● Instructions to follow
One figure is the expected answer: how many lines in the listing contain "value".

● Records provided
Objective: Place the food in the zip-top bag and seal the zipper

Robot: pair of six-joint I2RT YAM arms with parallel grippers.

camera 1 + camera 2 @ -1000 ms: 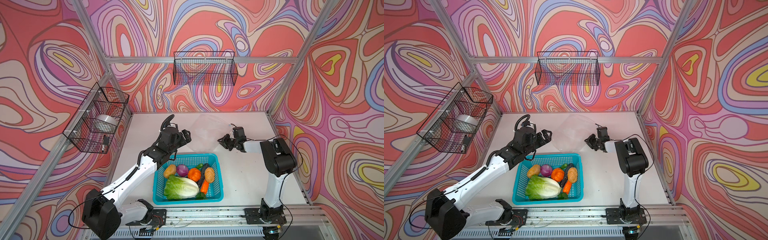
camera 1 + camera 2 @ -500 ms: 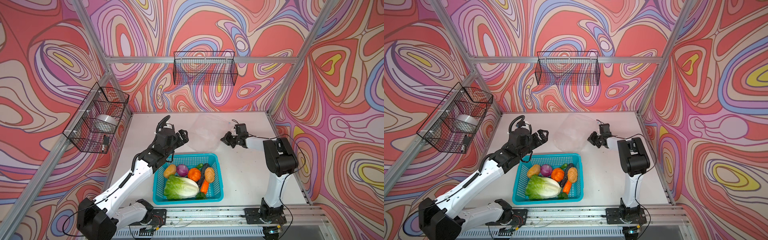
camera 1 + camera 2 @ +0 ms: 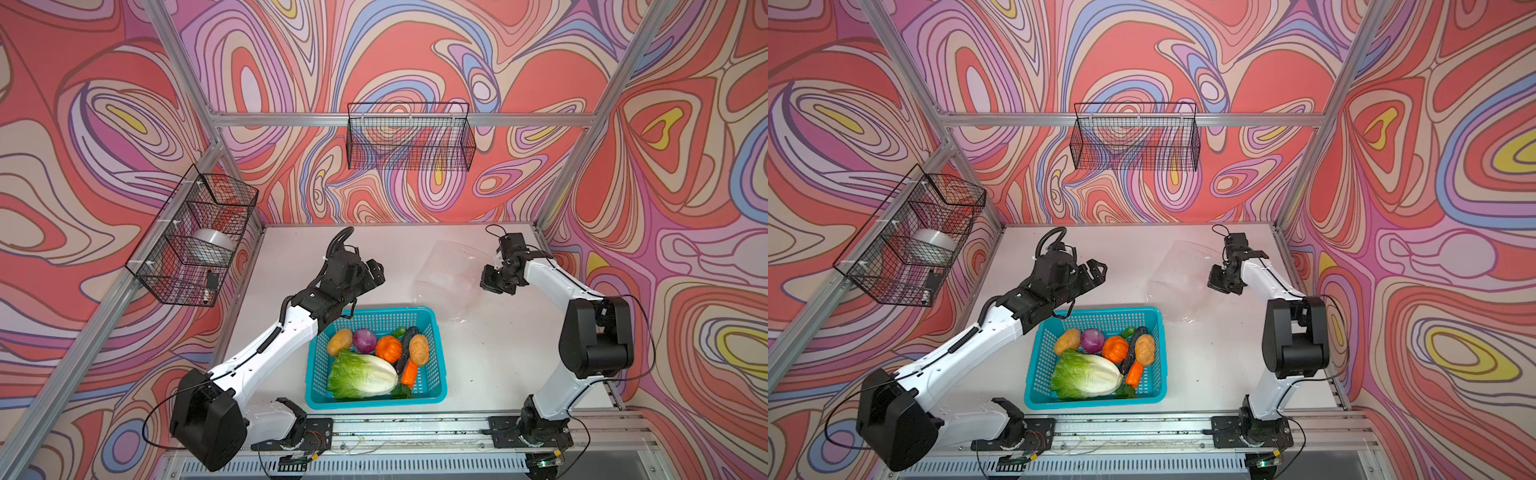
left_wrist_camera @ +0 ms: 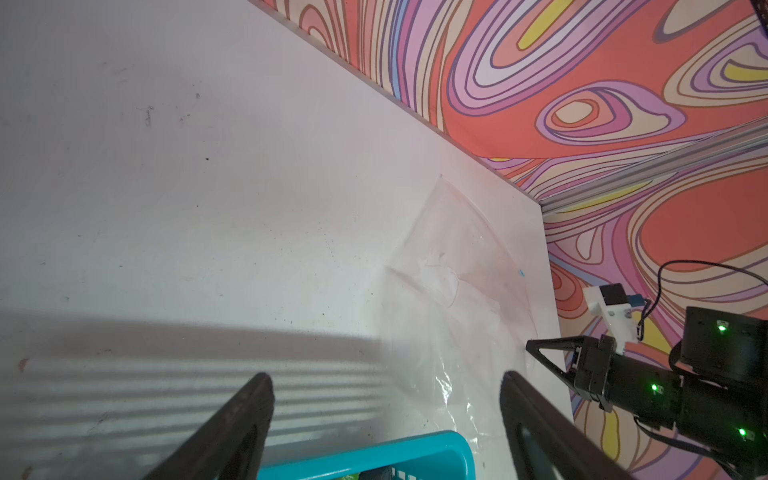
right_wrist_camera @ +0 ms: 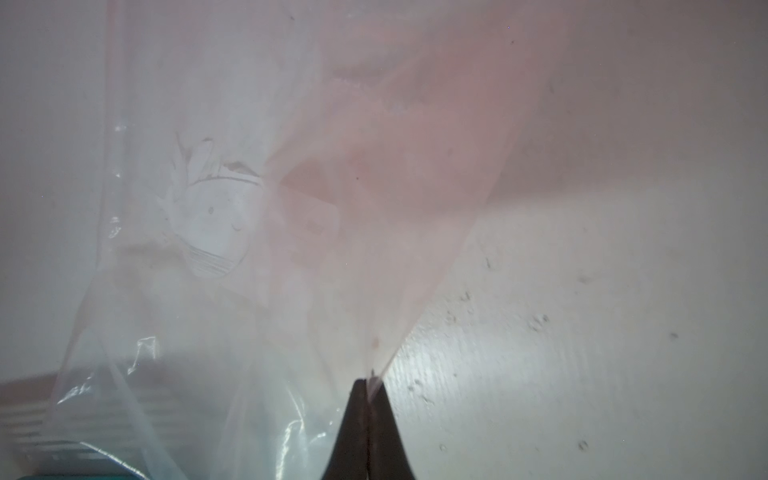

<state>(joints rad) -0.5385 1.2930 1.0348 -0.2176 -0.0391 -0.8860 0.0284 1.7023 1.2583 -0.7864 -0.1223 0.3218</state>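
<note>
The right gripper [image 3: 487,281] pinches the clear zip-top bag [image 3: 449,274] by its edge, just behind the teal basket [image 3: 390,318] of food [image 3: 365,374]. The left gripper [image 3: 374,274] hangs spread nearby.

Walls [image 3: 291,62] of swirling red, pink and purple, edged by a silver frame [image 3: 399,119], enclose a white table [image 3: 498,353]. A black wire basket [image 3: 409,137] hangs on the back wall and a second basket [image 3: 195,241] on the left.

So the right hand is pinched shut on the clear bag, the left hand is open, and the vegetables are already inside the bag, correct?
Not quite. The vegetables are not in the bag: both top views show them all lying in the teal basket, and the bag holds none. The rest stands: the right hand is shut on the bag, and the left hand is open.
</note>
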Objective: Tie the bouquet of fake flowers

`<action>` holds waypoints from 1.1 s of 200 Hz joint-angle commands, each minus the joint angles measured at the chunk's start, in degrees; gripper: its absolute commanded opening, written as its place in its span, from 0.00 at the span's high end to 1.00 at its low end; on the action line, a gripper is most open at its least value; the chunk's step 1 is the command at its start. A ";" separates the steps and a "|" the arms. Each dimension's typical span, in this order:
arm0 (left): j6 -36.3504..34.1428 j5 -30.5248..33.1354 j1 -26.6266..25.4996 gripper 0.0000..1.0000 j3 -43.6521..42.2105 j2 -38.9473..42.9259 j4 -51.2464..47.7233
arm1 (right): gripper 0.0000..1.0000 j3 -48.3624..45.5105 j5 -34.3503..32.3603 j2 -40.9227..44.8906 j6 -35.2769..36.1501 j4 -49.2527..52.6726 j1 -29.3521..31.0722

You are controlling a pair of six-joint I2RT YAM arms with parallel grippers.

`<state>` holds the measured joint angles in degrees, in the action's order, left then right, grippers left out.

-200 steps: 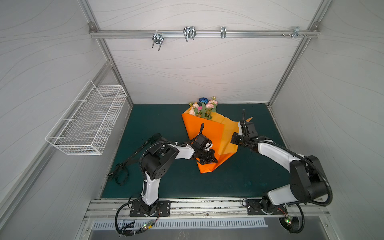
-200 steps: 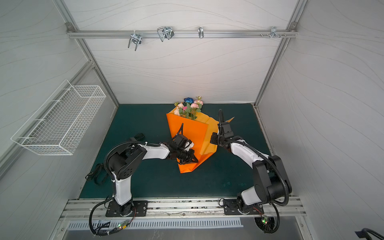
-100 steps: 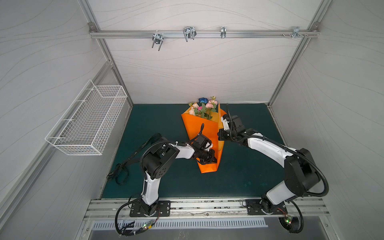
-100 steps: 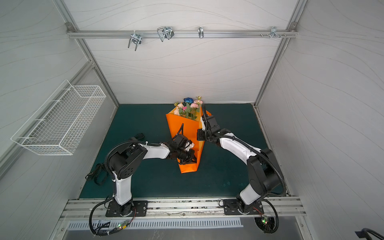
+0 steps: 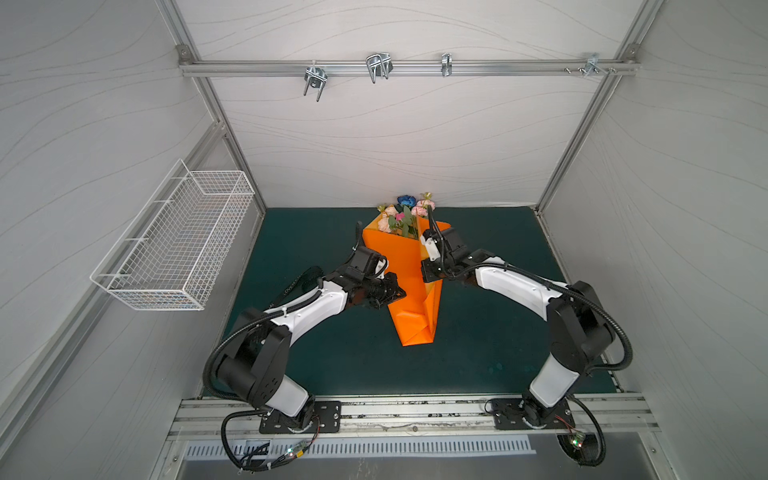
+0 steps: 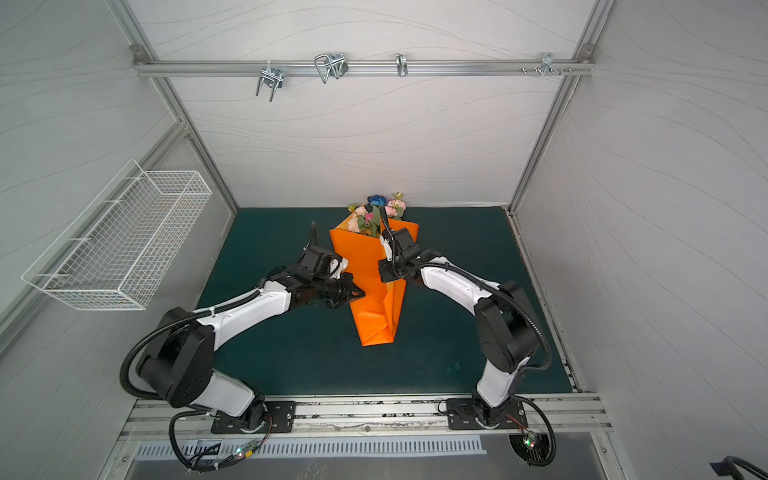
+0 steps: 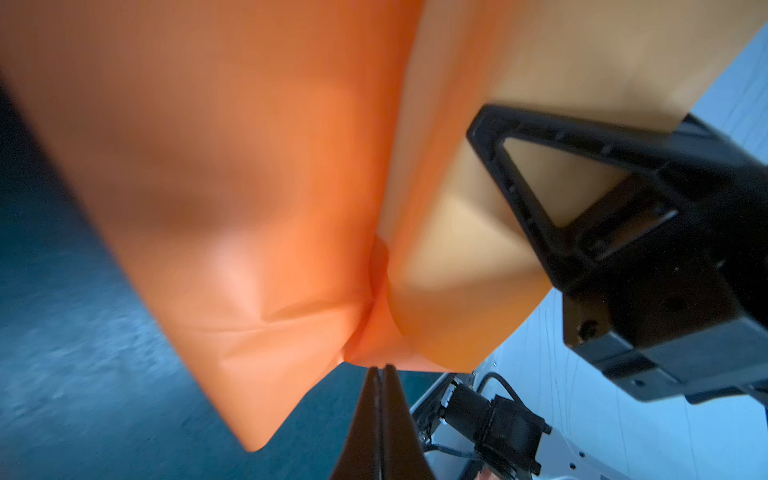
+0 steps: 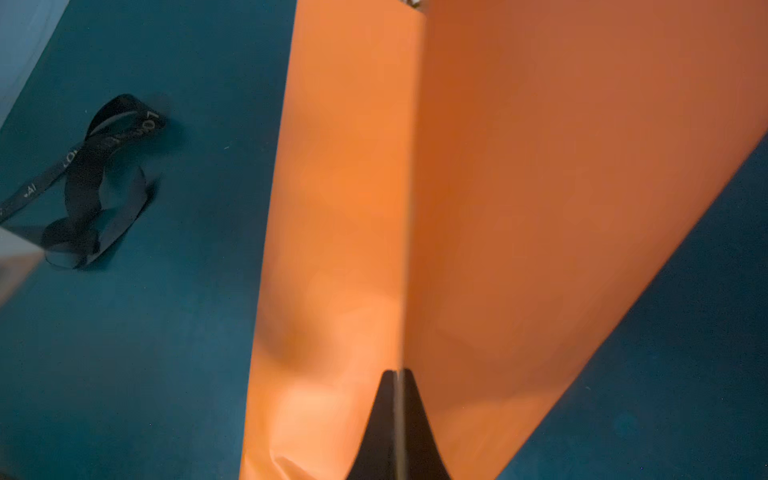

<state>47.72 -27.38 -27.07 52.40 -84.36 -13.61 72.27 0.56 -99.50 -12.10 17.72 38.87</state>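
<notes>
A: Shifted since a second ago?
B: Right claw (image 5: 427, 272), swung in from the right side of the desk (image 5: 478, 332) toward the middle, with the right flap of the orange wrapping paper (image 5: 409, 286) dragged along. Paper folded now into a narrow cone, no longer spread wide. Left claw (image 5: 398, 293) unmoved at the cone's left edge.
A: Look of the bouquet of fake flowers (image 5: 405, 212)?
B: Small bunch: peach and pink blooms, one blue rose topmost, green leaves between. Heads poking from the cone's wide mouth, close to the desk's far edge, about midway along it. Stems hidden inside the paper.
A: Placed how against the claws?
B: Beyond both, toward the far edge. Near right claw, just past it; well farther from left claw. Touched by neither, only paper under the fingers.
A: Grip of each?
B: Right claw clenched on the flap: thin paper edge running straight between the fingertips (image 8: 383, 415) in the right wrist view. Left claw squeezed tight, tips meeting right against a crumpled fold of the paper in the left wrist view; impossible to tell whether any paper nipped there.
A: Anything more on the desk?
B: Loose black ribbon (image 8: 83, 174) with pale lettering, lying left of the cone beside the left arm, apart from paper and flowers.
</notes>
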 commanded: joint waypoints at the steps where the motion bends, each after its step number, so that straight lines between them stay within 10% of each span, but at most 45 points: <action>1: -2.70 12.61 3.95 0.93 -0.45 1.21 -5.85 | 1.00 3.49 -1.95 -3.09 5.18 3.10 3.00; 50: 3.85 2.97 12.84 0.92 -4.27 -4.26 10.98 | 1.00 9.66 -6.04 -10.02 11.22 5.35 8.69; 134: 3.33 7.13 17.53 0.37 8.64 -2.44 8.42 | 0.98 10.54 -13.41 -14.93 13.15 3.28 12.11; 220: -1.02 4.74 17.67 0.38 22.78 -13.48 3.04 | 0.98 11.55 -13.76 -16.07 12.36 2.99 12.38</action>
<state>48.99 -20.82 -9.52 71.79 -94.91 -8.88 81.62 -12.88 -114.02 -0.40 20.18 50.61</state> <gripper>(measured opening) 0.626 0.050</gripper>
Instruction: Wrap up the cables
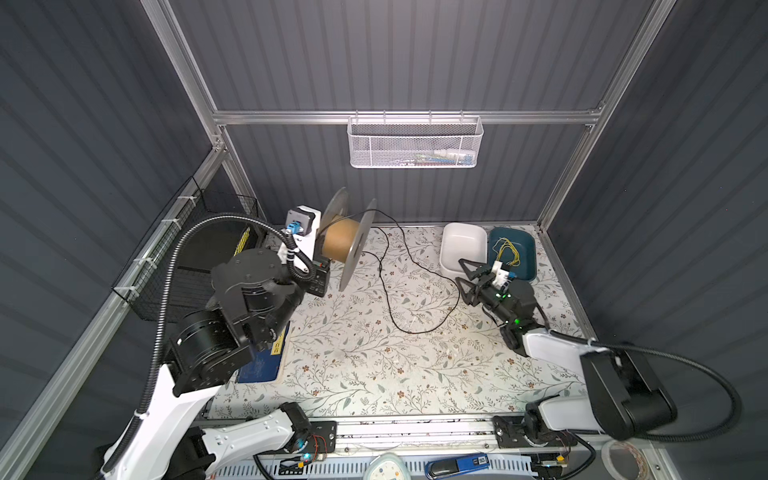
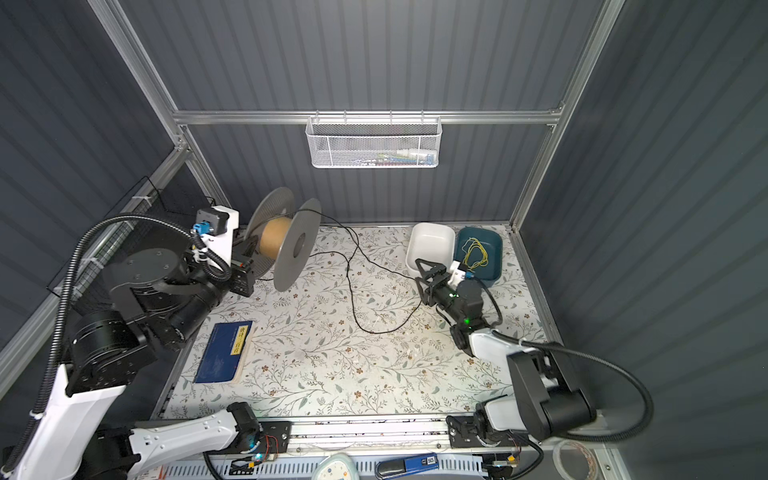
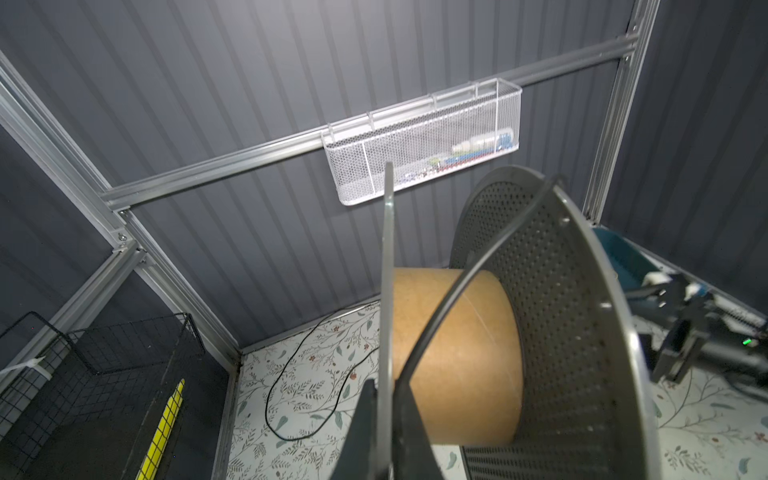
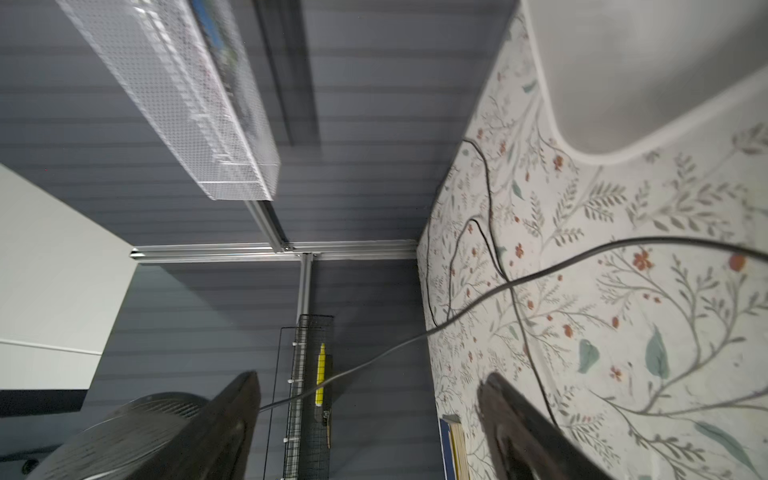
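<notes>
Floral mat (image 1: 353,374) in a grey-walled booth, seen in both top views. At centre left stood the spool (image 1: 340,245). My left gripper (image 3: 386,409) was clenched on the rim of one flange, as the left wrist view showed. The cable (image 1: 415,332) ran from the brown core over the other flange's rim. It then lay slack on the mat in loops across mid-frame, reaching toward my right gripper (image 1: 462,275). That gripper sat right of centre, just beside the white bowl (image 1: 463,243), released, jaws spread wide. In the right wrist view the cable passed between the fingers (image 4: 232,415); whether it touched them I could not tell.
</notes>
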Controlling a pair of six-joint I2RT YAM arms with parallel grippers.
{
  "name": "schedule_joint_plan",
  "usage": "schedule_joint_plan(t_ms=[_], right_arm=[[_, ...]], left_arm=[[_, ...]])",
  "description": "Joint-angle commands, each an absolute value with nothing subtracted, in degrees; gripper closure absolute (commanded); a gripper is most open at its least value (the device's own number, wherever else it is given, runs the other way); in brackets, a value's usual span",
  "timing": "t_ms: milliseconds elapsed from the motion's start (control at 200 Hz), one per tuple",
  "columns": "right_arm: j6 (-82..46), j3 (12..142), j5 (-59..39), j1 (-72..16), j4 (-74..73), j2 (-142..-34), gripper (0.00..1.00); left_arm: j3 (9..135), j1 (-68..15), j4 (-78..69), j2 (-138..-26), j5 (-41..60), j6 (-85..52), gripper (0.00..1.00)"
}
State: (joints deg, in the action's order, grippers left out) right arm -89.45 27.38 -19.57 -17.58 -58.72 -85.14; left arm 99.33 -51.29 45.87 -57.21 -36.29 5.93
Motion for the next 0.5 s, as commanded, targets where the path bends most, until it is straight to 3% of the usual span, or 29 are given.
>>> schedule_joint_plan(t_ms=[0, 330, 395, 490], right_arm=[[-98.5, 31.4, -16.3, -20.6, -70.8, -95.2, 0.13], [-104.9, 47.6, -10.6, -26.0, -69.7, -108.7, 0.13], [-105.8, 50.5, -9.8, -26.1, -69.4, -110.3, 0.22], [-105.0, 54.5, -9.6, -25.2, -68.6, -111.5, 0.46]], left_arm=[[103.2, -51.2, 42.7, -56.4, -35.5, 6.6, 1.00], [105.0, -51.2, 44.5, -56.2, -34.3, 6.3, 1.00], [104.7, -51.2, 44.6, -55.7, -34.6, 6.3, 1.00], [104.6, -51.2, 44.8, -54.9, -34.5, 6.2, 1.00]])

● Answer space
2